### [TASK PROMPT]
Count how many lines of the listing contain "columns", then give that number and nothing more.

### [EXTRACTED MATERIAL]
----

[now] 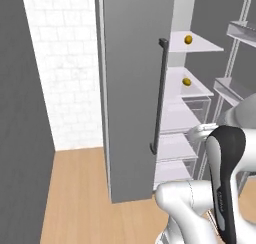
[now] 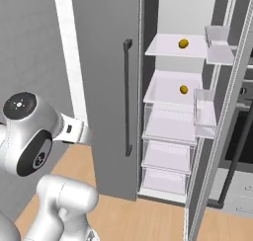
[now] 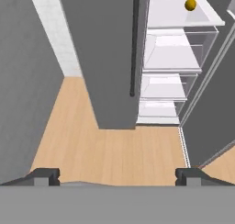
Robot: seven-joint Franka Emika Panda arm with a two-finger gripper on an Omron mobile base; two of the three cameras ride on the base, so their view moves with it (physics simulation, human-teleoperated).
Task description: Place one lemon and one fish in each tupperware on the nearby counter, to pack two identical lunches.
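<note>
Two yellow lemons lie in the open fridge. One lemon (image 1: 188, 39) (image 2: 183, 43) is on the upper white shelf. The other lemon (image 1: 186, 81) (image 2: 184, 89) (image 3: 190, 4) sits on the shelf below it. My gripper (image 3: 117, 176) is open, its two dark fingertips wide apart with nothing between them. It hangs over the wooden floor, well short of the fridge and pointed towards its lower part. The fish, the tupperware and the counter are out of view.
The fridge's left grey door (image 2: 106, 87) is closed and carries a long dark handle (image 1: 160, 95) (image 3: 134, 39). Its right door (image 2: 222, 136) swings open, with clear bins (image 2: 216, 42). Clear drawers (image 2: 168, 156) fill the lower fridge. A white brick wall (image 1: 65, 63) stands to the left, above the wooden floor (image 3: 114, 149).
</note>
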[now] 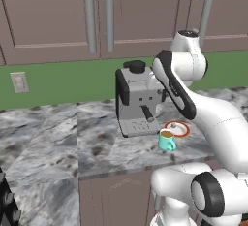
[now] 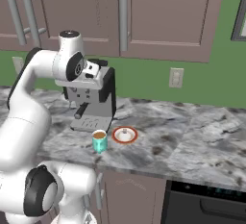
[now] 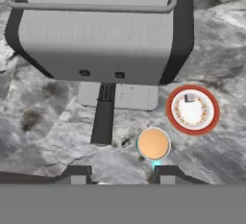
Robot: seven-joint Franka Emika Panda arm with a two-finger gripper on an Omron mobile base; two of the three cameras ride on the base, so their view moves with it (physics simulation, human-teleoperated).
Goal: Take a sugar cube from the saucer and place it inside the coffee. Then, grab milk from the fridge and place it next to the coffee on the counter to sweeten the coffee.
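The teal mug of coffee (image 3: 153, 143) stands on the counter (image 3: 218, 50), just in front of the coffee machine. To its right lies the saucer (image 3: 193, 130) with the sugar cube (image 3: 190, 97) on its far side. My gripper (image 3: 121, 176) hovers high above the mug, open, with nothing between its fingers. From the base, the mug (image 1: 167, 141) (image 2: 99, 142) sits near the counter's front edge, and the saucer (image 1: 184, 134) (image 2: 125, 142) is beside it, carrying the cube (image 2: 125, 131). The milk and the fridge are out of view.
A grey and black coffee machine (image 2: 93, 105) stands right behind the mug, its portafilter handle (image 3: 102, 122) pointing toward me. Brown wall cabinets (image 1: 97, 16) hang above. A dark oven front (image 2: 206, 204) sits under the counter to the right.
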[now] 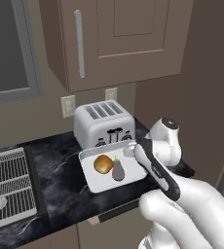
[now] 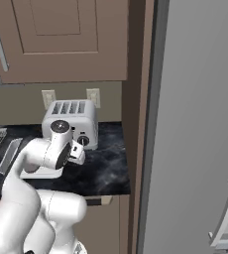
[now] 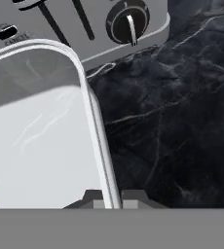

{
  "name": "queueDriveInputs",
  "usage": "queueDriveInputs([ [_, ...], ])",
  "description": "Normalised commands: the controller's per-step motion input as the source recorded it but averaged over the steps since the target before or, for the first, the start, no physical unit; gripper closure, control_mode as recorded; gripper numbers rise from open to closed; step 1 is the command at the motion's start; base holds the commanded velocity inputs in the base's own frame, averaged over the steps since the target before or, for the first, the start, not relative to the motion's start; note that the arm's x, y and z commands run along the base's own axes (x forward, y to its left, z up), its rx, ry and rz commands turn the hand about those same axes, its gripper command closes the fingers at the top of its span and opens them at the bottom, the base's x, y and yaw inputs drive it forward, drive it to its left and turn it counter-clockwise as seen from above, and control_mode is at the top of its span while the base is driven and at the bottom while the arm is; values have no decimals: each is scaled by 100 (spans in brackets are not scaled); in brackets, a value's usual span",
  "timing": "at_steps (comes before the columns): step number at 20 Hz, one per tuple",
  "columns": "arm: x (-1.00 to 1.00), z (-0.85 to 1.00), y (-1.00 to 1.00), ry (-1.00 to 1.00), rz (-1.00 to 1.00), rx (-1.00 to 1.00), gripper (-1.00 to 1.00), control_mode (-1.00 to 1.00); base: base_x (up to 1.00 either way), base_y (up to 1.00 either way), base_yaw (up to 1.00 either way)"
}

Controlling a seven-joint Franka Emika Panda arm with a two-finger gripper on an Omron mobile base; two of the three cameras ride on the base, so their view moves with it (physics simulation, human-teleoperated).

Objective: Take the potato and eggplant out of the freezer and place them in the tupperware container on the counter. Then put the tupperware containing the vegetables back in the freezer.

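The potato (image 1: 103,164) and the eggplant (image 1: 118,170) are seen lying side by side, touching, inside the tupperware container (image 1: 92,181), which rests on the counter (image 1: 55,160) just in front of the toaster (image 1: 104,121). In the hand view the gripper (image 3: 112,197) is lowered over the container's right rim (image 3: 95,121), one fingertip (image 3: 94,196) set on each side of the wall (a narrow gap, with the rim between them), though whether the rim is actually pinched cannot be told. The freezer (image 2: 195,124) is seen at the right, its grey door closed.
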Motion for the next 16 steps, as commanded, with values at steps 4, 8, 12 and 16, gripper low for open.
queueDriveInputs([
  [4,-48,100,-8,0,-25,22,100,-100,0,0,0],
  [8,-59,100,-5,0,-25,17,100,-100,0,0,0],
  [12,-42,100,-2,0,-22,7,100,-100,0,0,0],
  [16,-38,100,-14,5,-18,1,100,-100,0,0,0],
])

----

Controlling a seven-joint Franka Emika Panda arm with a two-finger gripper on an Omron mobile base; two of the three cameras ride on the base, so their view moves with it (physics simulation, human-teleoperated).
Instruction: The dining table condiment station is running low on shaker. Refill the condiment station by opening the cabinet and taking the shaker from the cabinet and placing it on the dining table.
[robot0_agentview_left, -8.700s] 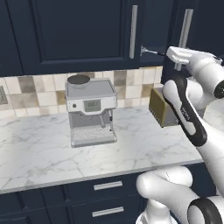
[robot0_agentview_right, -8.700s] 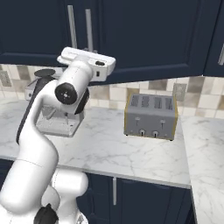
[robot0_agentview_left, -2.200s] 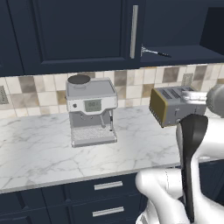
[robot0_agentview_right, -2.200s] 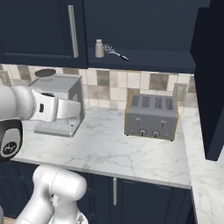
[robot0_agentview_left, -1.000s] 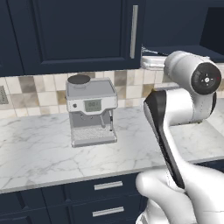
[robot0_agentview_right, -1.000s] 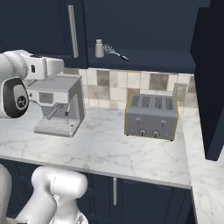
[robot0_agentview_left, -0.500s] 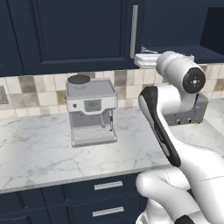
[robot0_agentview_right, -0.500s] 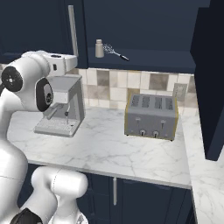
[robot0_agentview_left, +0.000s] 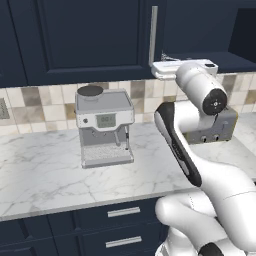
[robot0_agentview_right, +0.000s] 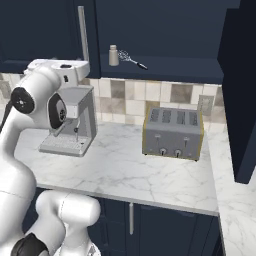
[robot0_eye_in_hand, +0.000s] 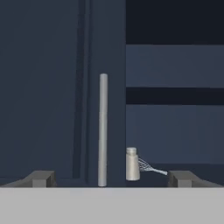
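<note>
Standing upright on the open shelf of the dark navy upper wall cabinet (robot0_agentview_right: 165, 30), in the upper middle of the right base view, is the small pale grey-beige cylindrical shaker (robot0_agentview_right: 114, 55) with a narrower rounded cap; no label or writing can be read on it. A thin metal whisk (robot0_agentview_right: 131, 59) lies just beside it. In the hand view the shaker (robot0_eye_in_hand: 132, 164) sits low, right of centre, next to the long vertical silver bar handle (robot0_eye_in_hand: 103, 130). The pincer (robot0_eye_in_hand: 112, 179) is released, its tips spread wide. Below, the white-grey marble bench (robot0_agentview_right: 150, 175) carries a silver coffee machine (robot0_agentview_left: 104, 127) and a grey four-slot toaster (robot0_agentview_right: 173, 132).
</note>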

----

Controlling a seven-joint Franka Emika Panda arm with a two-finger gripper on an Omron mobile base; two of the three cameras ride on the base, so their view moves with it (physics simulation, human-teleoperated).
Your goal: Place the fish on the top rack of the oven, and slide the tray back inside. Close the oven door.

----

### [WRITTEN ANSWER]
2